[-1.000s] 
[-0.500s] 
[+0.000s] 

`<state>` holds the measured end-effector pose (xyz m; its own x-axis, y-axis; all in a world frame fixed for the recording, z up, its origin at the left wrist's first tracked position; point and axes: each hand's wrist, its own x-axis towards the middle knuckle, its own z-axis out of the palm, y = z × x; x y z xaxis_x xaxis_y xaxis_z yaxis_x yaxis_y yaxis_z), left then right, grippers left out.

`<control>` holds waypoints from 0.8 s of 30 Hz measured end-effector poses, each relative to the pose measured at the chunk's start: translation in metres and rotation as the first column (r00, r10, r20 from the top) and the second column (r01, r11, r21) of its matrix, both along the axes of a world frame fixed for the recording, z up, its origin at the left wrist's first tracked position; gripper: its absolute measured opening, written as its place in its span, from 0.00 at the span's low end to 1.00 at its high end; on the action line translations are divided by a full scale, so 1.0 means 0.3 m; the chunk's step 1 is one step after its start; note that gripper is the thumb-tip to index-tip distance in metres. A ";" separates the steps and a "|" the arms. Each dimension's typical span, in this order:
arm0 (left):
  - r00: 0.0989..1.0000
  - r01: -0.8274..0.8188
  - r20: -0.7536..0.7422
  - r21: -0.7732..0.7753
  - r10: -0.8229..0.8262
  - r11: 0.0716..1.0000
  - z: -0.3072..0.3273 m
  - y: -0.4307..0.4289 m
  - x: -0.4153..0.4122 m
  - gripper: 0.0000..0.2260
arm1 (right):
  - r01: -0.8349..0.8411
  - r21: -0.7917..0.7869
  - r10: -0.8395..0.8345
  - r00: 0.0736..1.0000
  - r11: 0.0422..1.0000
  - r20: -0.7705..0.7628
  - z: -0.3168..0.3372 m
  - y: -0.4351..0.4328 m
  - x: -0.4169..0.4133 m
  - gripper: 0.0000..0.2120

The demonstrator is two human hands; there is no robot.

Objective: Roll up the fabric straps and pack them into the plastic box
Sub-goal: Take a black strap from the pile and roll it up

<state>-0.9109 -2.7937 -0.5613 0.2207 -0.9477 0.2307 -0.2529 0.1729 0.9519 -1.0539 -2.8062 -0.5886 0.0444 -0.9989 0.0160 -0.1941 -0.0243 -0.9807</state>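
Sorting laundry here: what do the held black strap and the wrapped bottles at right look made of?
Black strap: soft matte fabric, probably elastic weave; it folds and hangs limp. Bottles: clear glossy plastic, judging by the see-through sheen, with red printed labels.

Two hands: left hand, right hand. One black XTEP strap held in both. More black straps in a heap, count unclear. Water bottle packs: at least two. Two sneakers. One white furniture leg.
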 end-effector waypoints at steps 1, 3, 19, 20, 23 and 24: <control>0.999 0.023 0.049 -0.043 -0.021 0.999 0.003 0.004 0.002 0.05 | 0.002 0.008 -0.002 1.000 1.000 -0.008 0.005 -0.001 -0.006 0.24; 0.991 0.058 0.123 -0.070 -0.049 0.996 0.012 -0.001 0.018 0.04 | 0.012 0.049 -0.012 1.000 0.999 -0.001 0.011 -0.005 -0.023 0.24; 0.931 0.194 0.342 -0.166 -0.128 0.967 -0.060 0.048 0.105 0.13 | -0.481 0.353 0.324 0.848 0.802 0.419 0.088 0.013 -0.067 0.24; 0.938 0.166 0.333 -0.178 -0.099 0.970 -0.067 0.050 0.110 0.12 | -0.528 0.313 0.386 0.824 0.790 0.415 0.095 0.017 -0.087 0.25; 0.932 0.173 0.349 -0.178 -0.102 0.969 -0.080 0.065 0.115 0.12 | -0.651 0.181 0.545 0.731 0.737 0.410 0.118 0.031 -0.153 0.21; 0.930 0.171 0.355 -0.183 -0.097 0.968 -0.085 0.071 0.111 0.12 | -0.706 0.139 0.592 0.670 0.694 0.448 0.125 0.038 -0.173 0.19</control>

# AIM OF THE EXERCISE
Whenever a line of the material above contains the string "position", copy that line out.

# RESPONSE TO THE TASK
`<state>` holds the measured end-effector pose (xyz m; its own x-axis, y-axis; all in a world frame fixed for the recording, z up, its origin at the left wrist's first tracked position; point and axes: each hand's wrist, its own x-axis towards the middle knuckle, its own z-axis out of the palm, y = z × x; x y z xaxis_x xaxis_y xaxis_z yaxis_x yaxis_y yaxis_z), left then right, grippers left out.
`<control>` holds waypoints from 0.8 s of 30 Hz measured end-effector poses, each relative to the pose measured at the chunk's start: translation in metres and rotation as the first column (r00, r10, r20 from the top) and the second column (r01, r11, r21) of its matrix, both along the axes of a world frame fixed for the recording, z up, its origin at the left wrist's first tracked position; gripper: its absolute measured opening, written as its place in its span, from 0.00 at the span's low end to 1.00 at its high end; on the action line translations are divided by a full scale, so 1.0 means 0.3 m; the chunk's step 1 is one step after its start; note that gripper is the thumb-tip to index-tip distance in metres. A ";" separates the steps and a "|" the arms. Each dimension's typical span, in this order:

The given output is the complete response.